Jonathan Trull is leading Colorado state government into a new era of cybersecurity.
It hasn’t taken long for Jonathan Trull to make his mark as chief information security officer of Colorado.
Since coming aboard late last year, Trull has identified Colorado’s cyber defense problems, written a strategic plan to address them, and fostered a collaborative environment to help change the culture on how IT security issues are viewed by state government leaders.
The approach is a change of pace for the state. Formerly an auditor with the Colorado State Auditor's Office, Trull evaluated Colorado’s IT systems and saw first-hand that some officials were concerned with documenting security gaps rather than taking steps to alleviate them.
Some of those security holes were discovered a few years ago, when the state underwent a penetration test of its network. The results weren’t good, and they were confirmed by Trull in further evaluation last year.
“There were big barn doors left open,” said Alan Paller, director of research for the SANS Institute, a research organization focused on IT security. “And they were left open because his predecessors had spent all their money on writing reports.”
That should no longer be the case with Trull in charge.
“I really felt like my security team was spending 80 percent of their time on compliance issues and about 20 percent on really pushing out hard, hands-on technical security tasks and functions,” said Trull, pictured at left. “My goal for the strategic plan [is] to really flip that.”
By June, Trull and his team hope to complete the first five of 20 critical security controls outlined by the SANS Institute’s Center for Strategic & International Studies (CSIS).

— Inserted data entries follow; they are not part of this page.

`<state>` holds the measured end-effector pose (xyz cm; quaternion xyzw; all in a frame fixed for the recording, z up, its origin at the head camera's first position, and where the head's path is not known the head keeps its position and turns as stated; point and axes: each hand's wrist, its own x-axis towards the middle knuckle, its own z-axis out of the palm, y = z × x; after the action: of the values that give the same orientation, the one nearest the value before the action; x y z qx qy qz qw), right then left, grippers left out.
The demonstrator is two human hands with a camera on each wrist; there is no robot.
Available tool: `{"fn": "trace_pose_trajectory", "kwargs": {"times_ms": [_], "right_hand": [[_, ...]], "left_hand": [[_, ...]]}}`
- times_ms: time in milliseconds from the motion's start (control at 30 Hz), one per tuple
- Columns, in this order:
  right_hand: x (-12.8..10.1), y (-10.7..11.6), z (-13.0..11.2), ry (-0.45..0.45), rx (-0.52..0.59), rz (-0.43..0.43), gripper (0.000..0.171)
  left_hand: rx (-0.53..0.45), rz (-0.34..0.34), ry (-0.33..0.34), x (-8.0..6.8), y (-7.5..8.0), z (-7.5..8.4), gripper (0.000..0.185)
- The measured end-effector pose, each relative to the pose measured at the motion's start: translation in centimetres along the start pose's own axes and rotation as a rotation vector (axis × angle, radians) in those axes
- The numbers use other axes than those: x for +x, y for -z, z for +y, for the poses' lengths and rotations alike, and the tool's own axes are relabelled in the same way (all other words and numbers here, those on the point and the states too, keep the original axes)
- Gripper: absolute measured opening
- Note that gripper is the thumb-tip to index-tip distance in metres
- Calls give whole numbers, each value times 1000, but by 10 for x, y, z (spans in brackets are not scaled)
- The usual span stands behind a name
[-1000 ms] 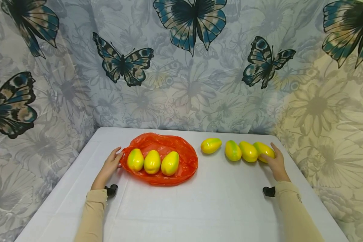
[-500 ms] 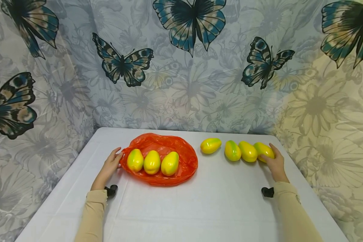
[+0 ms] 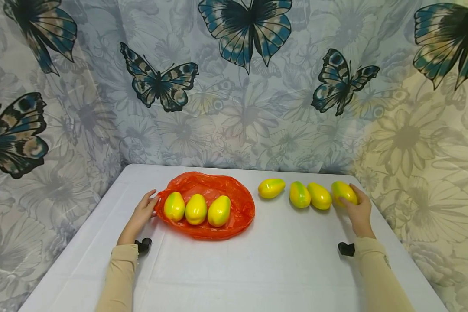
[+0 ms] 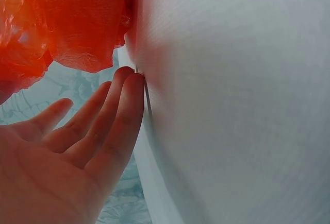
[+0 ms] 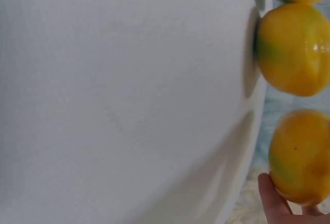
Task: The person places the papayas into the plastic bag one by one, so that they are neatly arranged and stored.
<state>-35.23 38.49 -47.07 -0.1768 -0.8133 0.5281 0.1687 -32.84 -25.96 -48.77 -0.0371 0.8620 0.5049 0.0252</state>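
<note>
Head: right hand (image 3: 360,213) near table edge (image 3: 395,238)

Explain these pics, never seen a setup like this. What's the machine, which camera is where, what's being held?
There's no machine: a person is working bare-handed, with a left grip and a right grip.

The wide picture comes from a head-worn camera looking forward and down. The other two come from each wrist, looking at that hand's work, so the table appears turned on its side.

On the white table lies a red plastic bag with three yellow-green fruits on it. To its right, three loose fruits lie on the table.

The right grip holds a seventh, the rightmost fruit. The left grip holds nothing; its fingers are beside the bag, though I can't tell whether they touch it.
</note>
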Motion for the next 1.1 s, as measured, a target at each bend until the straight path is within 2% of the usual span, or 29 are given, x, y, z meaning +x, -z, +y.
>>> {"fn": "trace_pose_trajectory", "kwargs": {"times_ms": [167, 567, 800, 1100], "right_hand": [[0, -1, -8, 31, 18, 52, 61], [-14, -20, -44, 58, 89, 98, 60], [-28, -36, -66, 61, 132, 37, 60], [-53, -65, -88, 95, 108, -19, 62]], "left_hand": [[3, 6, 0, 0, 0, 0, 63], [-4, 1, 12, -2, 0, 3, 62], [-1, 4, 2, -1, 0, 2, 61], [10, 3, 5, 2, 0, 1, 63]]}}
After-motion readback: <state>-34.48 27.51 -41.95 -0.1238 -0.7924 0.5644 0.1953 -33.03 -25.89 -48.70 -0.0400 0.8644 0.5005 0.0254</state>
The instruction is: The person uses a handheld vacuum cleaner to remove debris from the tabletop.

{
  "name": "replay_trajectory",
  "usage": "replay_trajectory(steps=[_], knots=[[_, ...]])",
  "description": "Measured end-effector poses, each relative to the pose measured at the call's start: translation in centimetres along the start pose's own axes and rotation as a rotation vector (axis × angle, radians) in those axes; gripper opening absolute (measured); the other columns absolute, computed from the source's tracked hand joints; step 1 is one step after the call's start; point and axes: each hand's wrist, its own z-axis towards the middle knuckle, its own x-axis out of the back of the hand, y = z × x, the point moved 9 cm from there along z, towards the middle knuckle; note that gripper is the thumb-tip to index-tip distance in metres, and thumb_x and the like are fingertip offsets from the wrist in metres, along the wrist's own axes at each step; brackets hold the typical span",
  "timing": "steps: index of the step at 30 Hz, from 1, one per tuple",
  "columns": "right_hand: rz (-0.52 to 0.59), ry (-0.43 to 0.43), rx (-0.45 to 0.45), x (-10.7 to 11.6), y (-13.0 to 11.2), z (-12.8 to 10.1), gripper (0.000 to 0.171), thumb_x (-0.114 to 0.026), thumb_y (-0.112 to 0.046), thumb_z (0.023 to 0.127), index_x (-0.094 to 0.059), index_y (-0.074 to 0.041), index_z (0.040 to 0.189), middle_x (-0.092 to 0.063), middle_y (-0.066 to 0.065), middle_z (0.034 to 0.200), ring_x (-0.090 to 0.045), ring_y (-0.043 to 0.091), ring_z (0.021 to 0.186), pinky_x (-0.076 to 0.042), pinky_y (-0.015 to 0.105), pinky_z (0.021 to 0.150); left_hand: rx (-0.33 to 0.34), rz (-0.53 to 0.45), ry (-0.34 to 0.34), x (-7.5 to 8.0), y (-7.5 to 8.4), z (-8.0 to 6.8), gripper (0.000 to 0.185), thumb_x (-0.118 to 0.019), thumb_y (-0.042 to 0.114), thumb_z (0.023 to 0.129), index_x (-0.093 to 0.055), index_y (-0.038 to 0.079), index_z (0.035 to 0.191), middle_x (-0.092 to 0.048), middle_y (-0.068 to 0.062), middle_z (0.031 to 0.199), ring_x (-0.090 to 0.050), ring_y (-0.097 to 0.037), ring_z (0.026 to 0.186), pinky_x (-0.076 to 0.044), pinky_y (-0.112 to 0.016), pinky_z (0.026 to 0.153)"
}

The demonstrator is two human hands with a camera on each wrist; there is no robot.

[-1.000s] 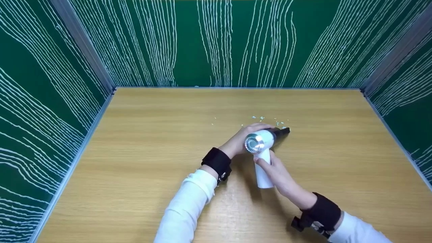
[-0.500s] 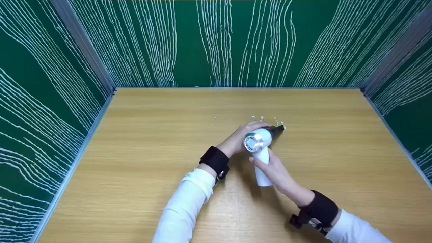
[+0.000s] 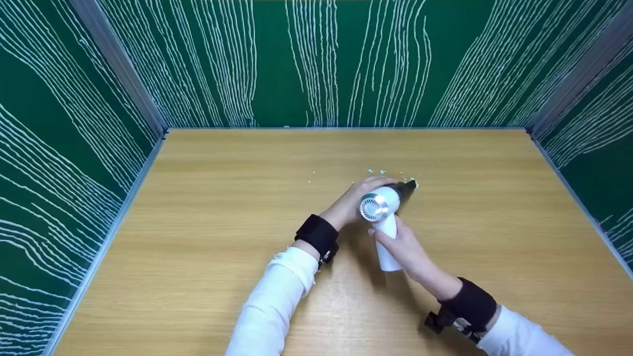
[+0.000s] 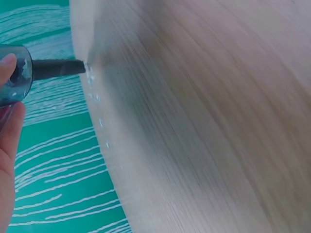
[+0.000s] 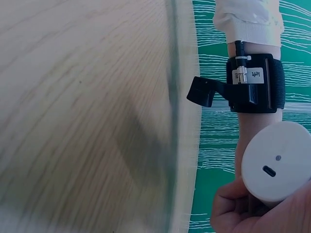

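White handheld vacuum (image 3: pixel 383 217) gripped by its handle in right hand (image 3: pixel 403 247), steadied at the body by curled left hand (image 3: pixel 353 202), black nozzle (image 3: pixel 406 188) best kept low and drawn slowly through pale crumbs (image 3: pixel 390 174) mid-table (image 3: pixel 207 207).

table (image 3: pixel 207 237): light wood grain, smooth, faint sheen
handheld vacuum (image 3: pixel 384 217): glossy white plastic body, shiny metallic rear grille, matt black nozzle
walls (image 3: pixel 59 148): matt green, white wavy lines
sleeves (image 3: pixel 274 296): white cloth
wrist straps (image 3: pixel 319 235): matt black fabric
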Motion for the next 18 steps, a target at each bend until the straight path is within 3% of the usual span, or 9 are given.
replay_trajectory(steps=[18], knots=[[-0.018,0.028,0.0,0.33,-0.62,0.1,0.046,-0.06,-0.02,0.082,-0.043,0.001,0.119,-0.056,0.016,0.097,-0.055,0.018,0.077,-0.049,0.027,0.064,-0.015,-0.037,0.026,0.25,0.37,0.4,0.052,-0.066,0.012,0.078,-0.049,0.018,0.127,-0.049,0.0,0.131,-0.039,-0.009,0.122,-0.029,-0.022,0.103]])
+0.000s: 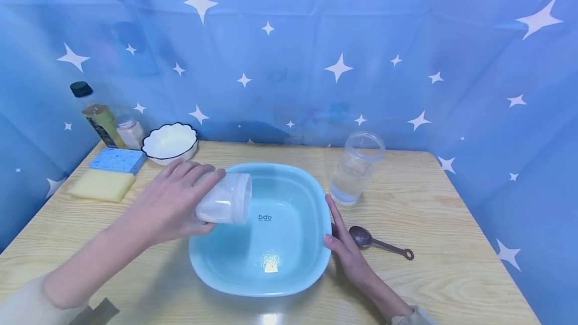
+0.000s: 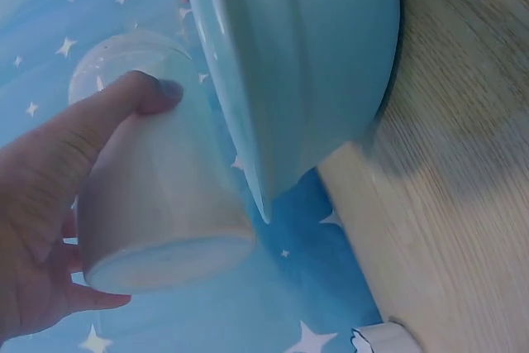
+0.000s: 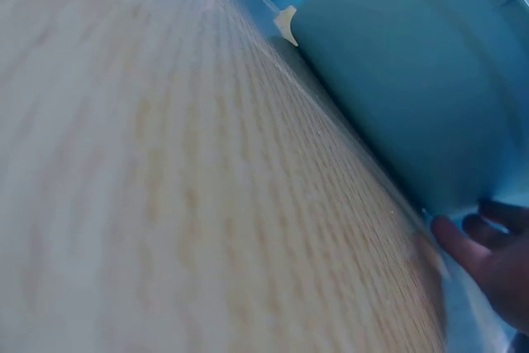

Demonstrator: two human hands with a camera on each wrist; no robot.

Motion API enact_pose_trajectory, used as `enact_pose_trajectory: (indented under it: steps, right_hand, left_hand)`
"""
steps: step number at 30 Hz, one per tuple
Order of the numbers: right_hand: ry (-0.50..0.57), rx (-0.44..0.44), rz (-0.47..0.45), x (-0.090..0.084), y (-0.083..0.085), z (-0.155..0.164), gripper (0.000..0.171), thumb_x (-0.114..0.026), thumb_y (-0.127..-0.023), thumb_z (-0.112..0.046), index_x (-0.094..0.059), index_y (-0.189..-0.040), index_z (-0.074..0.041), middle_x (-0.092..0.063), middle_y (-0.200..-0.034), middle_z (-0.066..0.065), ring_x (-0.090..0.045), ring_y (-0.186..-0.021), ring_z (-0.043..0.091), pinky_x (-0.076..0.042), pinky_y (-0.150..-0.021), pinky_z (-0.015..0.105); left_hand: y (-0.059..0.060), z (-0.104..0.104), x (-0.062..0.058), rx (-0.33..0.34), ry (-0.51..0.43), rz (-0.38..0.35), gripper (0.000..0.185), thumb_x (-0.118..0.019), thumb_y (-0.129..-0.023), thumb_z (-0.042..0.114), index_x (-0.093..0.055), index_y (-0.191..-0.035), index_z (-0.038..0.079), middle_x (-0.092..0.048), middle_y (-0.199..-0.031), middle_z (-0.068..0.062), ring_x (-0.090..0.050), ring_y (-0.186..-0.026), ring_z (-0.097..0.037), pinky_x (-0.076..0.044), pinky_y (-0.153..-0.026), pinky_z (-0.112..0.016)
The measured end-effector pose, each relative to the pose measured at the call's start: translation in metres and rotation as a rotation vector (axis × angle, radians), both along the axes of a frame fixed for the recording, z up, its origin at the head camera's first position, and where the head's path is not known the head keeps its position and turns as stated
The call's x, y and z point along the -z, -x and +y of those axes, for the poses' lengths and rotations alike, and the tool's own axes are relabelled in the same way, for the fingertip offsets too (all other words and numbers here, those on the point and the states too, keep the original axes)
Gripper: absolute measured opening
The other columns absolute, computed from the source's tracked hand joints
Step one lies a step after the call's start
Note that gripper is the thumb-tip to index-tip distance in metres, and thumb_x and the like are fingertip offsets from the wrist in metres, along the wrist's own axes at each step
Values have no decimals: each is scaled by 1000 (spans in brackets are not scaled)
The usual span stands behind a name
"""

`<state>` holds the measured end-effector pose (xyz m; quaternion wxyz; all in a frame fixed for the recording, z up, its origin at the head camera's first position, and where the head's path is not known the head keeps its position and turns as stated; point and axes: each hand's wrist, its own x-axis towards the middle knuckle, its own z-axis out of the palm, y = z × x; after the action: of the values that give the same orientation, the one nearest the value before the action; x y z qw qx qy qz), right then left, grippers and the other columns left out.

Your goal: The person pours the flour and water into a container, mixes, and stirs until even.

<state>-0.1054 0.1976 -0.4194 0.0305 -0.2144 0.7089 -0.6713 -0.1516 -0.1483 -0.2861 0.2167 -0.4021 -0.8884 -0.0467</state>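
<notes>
My left hand point(image 1: 187, 199) grips a clear cup point(image 1: 228, 199) with something white inside. The cup is tipped on its side above the left part of a light blue basin point(image 1: 259, 289), its mouth end toward the right. In the left wrist view the thumb lies along the cup point(image 2: 165, 179) and the other fingers go round behind it. The basin stands on the table, and "bdo" is printed on its floor. At its right rim my right hand point(image 1: 349, 252) rests with extended fingers, thumb tip on the edge. In the right wrist view those fingertips point(image 3: 450, 237) are against the basin's outer wall.
A clear cup of water point(image 1: 349, 179) and dark measuring spoons point(image 1: 363, 236) are right of the basin. At the back left stand an oil bottle point(image 1: 104, 124), a small jar point(image 1: 131, 134) and a white scalloped bowl point(image 1: 170, 144). Blue point(image 1: 118, 160) and yellow point(image 1: 104, 185) sponges lie nearby.
</notes>
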Motion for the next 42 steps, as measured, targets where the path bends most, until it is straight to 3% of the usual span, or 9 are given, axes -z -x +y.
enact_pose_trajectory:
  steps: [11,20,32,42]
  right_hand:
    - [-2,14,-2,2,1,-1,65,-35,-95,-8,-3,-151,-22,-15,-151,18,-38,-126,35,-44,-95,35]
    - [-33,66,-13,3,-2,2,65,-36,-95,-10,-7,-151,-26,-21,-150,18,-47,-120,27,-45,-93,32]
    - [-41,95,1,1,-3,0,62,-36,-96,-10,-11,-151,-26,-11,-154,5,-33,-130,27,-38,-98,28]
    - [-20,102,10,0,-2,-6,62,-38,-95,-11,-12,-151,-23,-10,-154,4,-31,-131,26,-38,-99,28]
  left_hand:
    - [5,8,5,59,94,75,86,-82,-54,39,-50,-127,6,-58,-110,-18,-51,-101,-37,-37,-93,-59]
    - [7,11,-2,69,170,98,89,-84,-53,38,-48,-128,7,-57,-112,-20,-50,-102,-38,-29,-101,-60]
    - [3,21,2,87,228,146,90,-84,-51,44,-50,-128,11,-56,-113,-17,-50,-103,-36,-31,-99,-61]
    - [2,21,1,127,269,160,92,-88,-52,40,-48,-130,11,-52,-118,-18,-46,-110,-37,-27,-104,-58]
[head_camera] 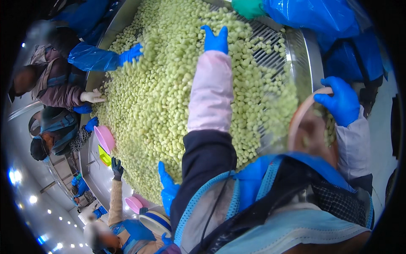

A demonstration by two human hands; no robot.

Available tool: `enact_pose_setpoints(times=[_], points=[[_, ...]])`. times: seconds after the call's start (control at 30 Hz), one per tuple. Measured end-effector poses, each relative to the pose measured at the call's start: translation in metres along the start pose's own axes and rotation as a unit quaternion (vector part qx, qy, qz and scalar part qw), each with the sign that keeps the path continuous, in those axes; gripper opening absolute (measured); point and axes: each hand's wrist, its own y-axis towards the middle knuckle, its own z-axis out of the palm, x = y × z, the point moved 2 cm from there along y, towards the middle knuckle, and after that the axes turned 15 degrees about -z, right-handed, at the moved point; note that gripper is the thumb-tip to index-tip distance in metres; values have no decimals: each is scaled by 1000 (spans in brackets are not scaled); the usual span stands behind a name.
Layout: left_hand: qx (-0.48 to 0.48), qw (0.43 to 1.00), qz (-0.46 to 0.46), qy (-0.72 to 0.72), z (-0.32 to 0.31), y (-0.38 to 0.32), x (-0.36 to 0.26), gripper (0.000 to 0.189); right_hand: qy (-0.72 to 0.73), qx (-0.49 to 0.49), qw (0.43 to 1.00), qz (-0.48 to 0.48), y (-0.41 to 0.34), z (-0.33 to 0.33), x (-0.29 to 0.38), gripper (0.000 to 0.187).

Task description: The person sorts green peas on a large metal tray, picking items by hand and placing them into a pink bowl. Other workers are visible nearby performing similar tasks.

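My left hand [216, 40], in a blue glove with a pink sleeve, reaches out over a thick layer of pale green oval fruits [158, 104] that look like grapes. Its fingers are spread and nothing shows in its grip. At the right, my right hand [342, 101], also blue-gloved, grips the rim of a brownish basin [296, 127]. Some of the fruits lie inside the basin. Blurred fruits [280, 109] are in motion beside its left rim. My apron hides the basin's lower part.
The fruits lie on a slatted metal bed [271, 57] with a raised steel edge [312, 60]. Co-workers' gloved hands reach in from the left [131, 54], below [168, 187] and top [249, 8]. Pink basins [104, 139] and a yellow-green scoop [104, 156] stand at the left.
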Motion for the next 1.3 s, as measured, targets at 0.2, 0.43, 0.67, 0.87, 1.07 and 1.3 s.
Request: enact_pose_setpoints(times=[0.2,0.43,0.67,0.87,1.07,1.3], points=[[-248,954,158,-50,-84,-31,74,64,-13,20,1000,3,8,-3,5,52],[-312,931,55,181,-129,19,128,77,-13,20,1000,3,6,-2,-2,56],[-60,992,109,-19,-9,50,82,94,15,39,999,2,9,-3,5,59],[117,975,179,63,59,-86,37,84,-16,28,999,3,4,-6,0,58],[27,955,143,257,-43,-170,161,91,68,10,996,-53,4,-2,6,50],[98,926,-160,328,-108,-287,233,111,58,41,997,17,-2,1,-6,40]])
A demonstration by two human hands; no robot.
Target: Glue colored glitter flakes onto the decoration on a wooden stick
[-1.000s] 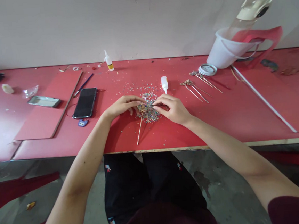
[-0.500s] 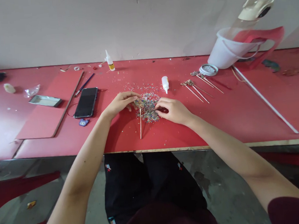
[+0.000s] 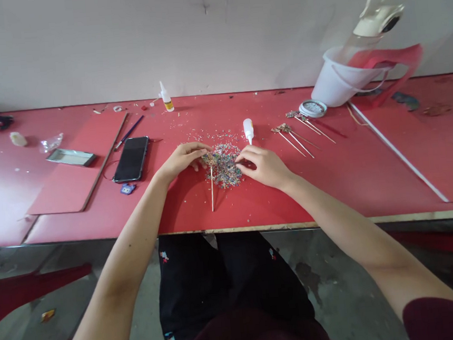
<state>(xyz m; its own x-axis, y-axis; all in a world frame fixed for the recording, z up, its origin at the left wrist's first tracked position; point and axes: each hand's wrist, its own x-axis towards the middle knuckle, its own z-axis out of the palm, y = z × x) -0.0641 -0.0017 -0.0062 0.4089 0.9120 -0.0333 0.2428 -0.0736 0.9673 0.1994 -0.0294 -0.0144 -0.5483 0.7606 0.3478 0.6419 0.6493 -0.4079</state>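
Note:
My left hand (image 3: 186, 158) is closed with its fingertips at the decorated head of a thin gold hair stick (image 3: 212, 190), whose shaft points toward the table's front edge. Beside that head spreads a pile of tiny multicoloured beads or chips (image 3: 228, 165). My right hand (image 3: 265, 166) rests at the pile's right side, thumb and fingers pinched together; a small dark thing shows at the fingers, too small to name. Just beyond it lies a white squeeze bottle (image 3: 248, 129), its tip toward me.
Several finished-looking sticks (image 3: 294, 137) lie to the right by a round white lid (image 3: 313, 108) and a white bucket (image 3: 332, 84). On the left are a phone (image 3: 131, 160), a brush (image 3: 130, 132), a shallow tray (image 3: 70, 157) and a board (image 3: 60, 192). A glue bottle (image 3: 167, 100) stands at the back.
The camera view has shifted slightly. Both hands stay almost where they were, the left still at the hair stick and the right still pinched at the pile's edge.

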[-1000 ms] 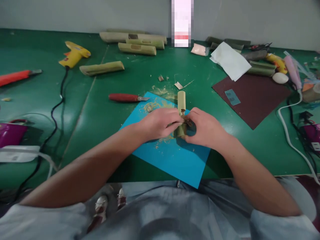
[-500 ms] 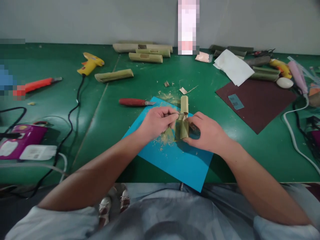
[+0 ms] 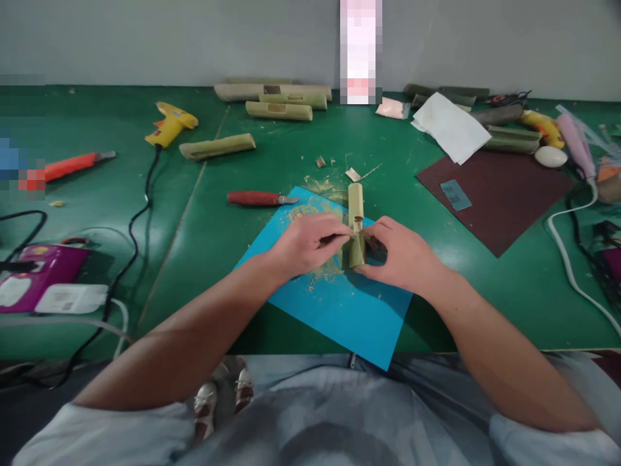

The first steps include comprehensive inventories on authorized and unauthorized devices and software, security configurations, continuous vulnerability assessment and remediation, and malware defenses.
By focusing on hardening systems and low-hanging fruit, Trull believes many potential security risks will be mitigated with relatively minor effort and without significant expense.
Trull’s plan wasn’t developed in a vacuum. When he took on the CISO job, one of the first things he did was form the Colorado Information Security Advisory Board. Consisting of “20-to-30” IT security experts in both the public and private sectors, the group flew into Colorado on Nov. 29, 2012, to discuss cybersecurity best practices.
With a variety of ideas on the table, Trull narrowed the focus down to a simple question: With a limited budget, what are five things I can do quickly that will result in the greatest reduction of risk?
Rick Dakin, CEO of Coalfire, and independent IT audit and compliance firm, was one of the attendees at the Nov. 29 meeting. He called it a “spirited discussion,” where Trull and his team acknowledged that the state’s IT system had serious vulnerabilities it must tackle.
The consensus was to adopt the SANS Institute’s CSIS controls and optimize Colorado’s security environment before doing anything else.
Paller, another member of the Colorado Information Security Advisory Board, called Trull’s decision a “180-degree turn” from what Colorado had been doing previously. Paller said many other IT organizations spend almost their entire budgets on writing reports about security that don’t make anyone better off.
He added that Trull is in a great position to get results with a hands-on philosophy.
“They’re quick wins with the within the first four,” Paller said of the CSIS controls Colorado is implementing. “Each of the controls has multiple steps in it. Some that are real easy, some that are harder. He’s doing some of the very specific ones that have the highest impact.”
Doing an inventory of all devices on Colorado’s network is one of those first steps. Identifying what state-issued computers and smartphones that access the state’s computing grid shouldn’t be hard. But it’s not as simple as it sounds.
Colorado is also in the midst of developing a BYOD policy, which may up the difficulty level quite a bit with an influx of personal tablets and other devices that aren’t as secure. Trull said the goal is this: If a device comes on the state’s grid that is not managed by the IT team, he wants it identified and quarantined off the network or managed within 48 hours.
“Our goal is to do this without stopping innovation and I think that we can -- and we have to do it without preventing people from doing their work,” Trull added.
Paller and Dakin were both in agreement that the greatest challenge in front of Trull is changing the mindset of decision-makers that cyber threats are real and need to be taken seriously.
Dakin felt that whether it is state government, a hospital, bank, or major corporation, unless the organization has a “near death experience” where their systems go down hard, the disbelief in cyber attacks will continue.
“Tackling patch management, system configuration, vulnerability detection and monitoring will raise the awareness of the disbelieving,” Dakin said. “So it’s almost like this program’s going to be effective in spite of the lack of total support and buy-in for how serious the threat is.”